## What is being asked
Records follow. Copy every line with "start".

---------------

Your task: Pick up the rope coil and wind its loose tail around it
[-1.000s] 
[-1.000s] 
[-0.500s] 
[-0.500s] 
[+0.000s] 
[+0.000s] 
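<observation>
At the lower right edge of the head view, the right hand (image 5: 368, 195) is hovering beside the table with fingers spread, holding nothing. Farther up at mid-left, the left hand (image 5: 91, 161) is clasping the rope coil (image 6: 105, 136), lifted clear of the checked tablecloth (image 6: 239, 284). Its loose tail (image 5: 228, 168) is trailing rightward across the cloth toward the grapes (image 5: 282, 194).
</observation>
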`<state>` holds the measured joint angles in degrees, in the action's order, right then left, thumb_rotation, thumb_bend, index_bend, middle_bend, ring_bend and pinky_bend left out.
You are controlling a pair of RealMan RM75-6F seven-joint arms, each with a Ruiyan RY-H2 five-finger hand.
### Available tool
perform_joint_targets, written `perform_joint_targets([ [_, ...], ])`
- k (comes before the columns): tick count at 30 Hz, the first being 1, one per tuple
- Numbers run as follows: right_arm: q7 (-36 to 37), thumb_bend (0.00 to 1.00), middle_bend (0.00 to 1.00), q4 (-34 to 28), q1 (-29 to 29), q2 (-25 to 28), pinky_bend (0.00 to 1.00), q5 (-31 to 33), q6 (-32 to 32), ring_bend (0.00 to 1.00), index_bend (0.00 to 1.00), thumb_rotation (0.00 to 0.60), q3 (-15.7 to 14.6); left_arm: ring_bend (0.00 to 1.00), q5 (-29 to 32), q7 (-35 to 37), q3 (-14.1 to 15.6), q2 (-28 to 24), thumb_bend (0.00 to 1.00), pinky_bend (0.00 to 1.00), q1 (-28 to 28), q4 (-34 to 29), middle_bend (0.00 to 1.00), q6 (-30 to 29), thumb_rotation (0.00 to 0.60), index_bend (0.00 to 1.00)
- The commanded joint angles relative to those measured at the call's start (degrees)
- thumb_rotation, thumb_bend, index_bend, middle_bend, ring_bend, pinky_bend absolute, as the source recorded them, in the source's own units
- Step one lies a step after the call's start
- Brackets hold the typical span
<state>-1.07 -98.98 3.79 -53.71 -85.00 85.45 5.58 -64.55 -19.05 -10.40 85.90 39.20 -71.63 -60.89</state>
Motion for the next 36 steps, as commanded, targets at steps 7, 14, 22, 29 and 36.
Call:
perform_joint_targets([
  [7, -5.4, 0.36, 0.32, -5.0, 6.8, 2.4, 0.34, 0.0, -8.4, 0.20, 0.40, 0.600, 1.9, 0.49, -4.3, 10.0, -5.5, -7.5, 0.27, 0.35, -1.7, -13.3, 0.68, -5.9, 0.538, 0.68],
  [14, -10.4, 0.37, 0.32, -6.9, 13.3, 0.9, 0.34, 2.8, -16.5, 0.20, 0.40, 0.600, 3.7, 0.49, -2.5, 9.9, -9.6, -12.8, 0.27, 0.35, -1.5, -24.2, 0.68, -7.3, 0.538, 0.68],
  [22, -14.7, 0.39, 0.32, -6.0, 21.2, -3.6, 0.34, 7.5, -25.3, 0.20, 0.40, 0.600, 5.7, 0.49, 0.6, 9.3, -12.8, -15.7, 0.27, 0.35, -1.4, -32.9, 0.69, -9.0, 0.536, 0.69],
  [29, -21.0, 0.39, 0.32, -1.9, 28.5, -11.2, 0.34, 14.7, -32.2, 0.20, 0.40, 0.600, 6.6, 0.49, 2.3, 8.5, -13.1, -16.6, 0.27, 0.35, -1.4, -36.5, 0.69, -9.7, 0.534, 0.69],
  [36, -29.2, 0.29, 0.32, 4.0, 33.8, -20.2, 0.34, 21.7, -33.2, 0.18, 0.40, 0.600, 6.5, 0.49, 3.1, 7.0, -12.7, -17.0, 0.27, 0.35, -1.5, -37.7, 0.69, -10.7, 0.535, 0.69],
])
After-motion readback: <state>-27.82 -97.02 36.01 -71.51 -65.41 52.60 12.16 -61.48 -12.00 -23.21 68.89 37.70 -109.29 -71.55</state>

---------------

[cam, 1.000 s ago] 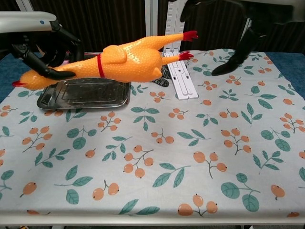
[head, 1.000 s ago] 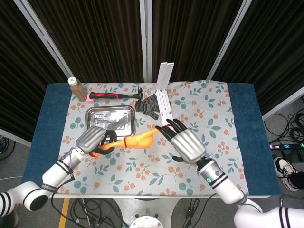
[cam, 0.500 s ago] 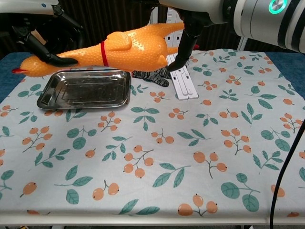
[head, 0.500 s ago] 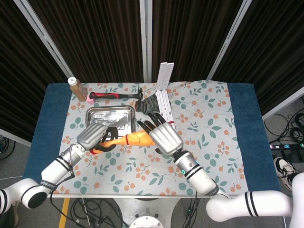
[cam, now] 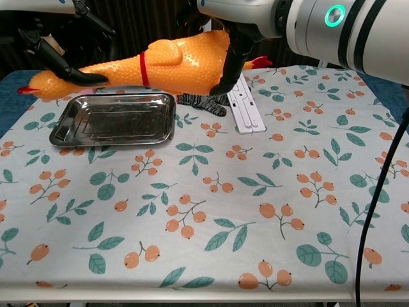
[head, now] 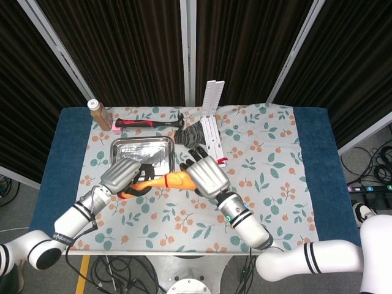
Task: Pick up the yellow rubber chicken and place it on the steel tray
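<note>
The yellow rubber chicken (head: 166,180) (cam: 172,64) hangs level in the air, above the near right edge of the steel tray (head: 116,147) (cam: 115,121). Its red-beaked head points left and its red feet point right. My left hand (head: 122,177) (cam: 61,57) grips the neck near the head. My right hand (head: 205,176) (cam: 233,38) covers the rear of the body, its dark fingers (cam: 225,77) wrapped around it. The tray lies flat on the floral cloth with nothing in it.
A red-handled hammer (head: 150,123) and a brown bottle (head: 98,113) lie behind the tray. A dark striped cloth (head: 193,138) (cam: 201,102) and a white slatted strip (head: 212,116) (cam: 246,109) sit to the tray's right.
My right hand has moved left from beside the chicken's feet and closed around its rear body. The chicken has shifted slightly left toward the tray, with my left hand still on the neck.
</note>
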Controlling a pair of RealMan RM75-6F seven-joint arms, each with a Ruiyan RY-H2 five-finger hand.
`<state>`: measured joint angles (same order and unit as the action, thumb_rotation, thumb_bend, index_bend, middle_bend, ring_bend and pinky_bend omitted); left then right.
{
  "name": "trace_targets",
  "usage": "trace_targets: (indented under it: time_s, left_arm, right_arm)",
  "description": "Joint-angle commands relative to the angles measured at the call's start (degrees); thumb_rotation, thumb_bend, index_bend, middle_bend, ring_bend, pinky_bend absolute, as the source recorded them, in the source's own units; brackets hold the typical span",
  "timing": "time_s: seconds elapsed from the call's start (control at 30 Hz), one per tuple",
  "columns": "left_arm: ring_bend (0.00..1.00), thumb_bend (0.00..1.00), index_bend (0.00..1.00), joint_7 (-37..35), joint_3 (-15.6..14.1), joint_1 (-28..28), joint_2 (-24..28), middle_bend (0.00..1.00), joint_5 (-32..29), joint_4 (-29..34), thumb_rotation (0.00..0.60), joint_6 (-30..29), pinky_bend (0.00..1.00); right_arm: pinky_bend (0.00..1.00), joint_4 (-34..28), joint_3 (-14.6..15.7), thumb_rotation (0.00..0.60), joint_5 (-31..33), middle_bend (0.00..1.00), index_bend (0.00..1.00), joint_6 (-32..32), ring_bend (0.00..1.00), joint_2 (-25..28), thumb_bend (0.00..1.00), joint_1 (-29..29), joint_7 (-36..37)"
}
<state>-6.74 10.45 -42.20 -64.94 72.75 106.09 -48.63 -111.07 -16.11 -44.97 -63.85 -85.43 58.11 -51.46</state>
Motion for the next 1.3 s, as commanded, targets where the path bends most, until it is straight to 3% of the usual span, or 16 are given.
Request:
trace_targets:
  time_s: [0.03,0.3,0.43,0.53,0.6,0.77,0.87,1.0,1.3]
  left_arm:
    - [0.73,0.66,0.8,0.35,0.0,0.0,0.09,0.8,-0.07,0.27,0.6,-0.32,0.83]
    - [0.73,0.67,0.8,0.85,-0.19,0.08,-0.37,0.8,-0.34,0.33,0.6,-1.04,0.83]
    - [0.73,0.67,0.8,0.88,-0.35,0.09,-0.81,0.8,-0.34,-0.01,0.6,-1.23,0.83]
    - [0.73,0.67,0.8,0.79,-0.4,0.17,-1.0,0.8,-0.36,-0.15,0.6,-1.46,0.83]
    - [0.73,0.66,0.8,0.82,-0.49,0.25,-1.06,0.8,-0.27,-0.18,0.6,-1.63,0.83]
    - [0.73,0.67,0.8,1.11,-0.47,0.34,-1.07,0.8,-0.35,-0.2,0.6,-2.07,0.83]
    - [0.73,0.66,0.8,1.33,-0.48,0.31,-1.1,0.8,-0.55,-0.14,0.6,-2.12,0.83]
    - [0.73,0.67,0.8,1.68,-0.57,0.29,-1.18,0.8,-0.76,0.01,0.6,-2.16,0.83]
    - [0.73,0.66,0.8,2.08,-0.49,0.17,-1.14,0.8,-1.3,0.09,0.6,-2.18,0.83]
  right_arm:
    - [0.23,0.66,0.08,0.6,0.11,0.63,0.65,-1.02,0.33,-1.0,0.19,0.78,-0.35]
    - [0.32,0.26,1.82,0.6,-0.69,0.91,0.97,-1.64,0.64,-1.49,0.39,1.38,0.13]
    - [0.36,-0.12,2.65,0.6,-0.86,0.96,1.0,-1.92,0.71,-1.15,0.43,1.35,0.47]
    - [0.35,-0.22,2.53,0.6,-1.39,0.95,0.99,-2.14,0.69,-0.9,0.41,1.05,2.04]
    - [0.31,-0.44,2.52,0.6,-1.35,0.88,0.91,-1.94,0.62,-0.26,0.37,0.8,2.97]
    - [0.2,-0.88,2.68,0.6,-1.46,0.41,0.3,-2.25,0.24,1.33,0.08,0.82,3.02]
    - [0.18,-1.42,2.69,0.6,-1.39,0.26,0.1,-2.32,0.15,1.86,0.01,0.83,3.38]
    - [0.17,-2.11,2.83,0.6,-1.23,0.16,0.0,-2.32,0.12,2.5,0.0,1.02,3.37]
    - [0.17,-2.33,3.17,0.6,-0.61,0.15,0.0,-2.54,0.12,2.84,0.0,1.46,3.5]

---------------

## Solution
- The commanded joint angles relative to those measured at the call's start (degrees)
- Step one lies a step after the call's start
  "description": "Joint-angle commands relative to the angles measured at the call's start (degrees); thumb_rotation, thumb_bend, index_bend, middle_bend, ring_bend, pinky_bend absolute, as the source recorded them, in the source's own units; brackets hold the typical span",
  "timing": "time_s: seconds elapsed from the call's start (control at 30 Hz), one per tuple",

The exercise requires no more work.